— Supplied material —
-- Opening Marker --

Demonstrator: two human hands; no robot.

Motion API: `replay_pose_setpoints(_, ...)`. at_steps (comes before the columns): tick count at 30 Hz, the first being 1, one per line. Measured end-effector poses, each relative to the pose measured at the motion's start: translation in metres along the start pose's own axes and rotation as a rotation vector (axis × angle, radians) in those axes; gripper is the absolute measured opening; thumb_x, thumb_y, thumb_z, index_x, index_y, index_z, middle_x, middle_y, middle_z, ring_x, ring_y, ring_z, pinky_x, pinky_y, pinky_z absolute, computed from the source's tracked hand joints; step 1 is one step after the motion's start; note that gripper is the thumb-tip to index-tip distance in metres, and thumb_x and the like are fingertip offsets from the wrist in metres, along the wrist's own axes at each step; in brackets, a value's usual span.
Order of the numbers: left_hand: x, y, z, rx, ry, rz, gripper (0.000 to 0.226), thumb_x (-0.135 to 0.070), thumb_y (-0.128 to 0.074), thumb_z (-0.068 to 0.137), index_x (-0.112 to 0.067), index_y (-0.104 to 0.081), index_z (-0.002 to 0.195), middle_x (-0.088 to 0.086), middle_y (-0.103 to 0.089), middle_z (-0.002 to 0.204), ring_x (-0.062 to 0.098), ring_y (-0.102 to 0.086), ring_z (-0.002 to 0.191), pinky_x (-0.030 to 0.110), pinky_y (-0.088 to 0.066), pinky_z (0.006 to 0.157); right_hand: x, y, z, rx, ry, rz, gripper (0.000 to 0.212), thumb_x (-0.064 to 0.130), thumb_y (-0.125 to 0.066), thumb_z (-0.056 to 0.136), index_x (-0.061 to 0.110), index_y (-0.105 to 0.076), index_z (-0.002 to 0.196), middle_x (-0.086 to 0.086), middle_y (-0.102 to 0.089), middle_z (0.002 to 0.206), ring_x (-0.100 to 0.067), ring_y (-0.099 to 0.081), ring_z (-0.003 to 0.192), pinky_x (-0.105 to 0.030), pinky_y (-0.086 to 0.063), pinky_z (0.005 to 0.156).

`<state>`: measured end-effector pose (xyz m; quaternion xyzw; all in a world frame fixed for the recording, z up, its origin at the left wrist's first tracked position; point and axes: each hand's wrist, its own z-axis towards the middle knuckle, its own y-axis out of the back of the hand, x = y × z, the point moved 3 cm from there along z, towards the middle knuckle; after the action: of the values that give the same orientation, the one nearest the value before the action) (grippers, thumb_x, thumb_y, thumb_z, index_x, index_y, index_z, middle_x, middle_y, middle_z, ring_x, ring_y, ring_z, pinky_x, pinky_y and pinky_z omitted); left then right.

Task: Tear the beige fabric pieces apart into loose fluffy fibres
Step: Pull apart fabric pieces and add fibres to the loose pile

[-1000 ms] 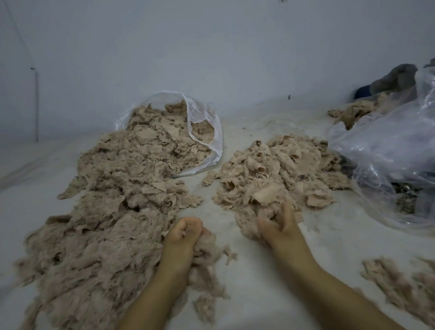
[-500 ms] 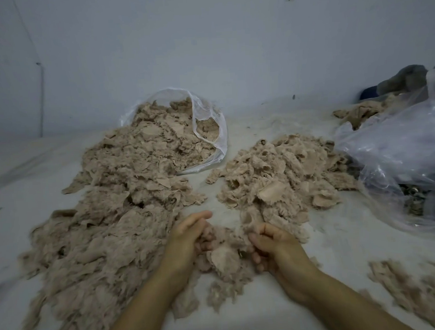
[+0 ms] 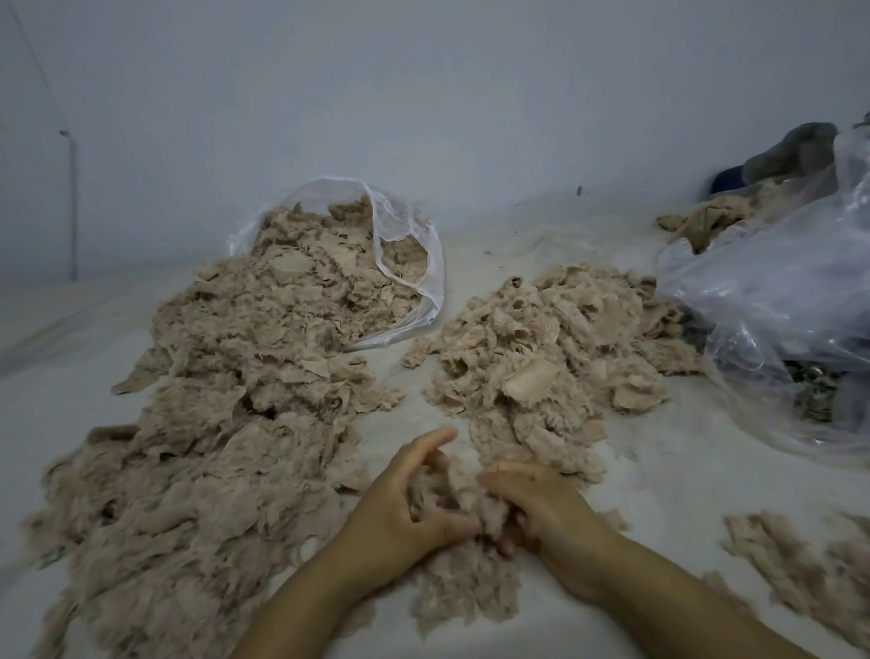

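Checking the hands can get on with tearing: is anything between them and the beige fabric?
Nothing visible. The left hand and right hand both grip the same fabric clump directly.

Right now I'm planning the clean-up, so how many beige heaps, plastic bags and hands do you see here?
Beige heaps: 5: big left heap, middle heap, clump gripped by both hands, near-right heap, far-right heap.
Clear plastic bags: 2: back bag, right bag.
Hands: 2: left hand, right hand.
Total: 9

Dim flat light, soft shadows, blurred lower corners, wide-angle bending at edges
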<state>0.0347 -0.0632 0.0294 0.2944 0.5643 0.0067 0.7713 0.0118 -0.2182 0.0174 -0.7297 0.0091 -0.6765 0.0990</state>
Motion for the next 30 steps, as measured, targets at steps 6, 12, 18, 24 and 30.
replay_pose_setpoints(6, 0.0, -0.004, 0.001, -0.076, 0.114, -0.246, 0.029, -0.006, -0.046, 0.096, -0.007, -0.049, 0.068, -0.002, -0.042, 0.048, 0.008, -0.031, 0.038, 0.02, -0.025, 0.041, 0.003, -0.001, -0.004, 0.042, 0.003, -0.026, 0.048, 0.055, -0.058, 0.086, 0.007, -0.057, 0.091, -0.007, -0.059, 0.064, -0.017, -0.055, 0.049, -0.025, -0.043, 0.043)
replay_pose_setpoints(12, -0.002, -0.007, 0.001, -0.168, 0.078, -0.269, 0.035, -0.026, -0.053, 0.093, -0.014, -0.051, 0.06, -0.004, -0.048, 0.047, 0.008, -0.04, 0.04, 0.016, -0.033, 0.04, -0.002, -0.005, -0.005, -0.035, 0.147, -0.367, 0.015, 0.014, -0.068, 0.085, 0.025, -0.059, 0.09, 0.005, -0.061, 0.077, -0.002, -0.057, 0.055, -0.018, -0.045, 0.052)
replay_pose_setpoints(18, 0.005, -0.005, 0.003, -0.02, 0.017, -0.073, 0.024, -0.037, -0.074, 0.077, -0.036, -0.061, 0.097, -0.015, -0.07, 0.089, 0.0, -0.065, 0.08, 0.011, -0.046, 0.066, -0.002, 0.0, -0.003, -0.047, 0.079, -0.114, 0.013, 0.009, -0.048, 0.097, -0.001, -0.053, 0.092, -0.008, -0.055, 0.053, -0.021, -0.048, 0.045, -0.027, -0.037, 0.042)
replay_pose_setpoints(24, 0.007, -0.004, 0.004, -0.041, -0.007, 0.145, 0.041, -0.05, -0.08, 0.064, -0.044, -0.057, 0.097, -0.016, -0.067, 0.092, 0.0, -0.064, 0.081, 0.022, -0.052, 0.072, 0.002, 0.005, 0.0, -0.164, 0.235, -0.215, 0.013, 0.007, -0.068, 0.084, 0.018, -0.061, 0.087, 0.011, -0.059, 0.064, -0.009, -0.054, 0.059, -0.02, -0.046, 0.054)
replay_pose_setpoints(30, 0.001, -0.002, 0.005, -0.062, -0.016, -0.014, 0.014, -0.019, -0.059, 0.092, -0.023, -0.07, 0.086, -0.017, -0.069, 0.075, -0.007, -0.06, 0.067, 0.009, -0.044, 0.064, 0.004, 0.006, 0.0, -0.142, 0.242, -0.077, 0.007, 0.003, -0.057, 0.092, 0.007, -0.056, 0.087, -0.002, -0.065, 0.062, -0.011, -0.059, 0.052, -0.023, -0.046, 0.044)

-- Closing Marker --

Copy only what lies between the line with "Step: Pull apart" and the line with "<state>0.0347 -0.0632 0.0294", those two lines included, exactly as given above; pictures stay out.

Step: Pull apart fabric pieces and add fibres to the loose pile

[-1000 ms] 
[-500 ms] 
[+0 ms] 

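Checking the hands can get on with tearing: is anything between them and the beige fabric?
Nothing visible. The left hand and right hand both grip the same fabric clump directly.

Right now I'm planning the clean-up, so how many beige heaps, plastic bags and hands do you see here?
Beige heaps: 5: big left heap, middle heap, clump gripped by both hands, near-right heap, far-right heap.
Clear plastic bags: 2: back bag, right bag.
Hands: 2: left hand, right hand.
Total: 9

Dim flat light, soft shadows, blurred lower corners, wide-angle bending at edges
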<state>0.0347 -0.0632 0.0294 0.2944 0.5643 0.0067 0.7713 0.0118 -0.2182 0.0174 -0.7297 0.0091 -0.6765 0.0990</state>

This exercise is done.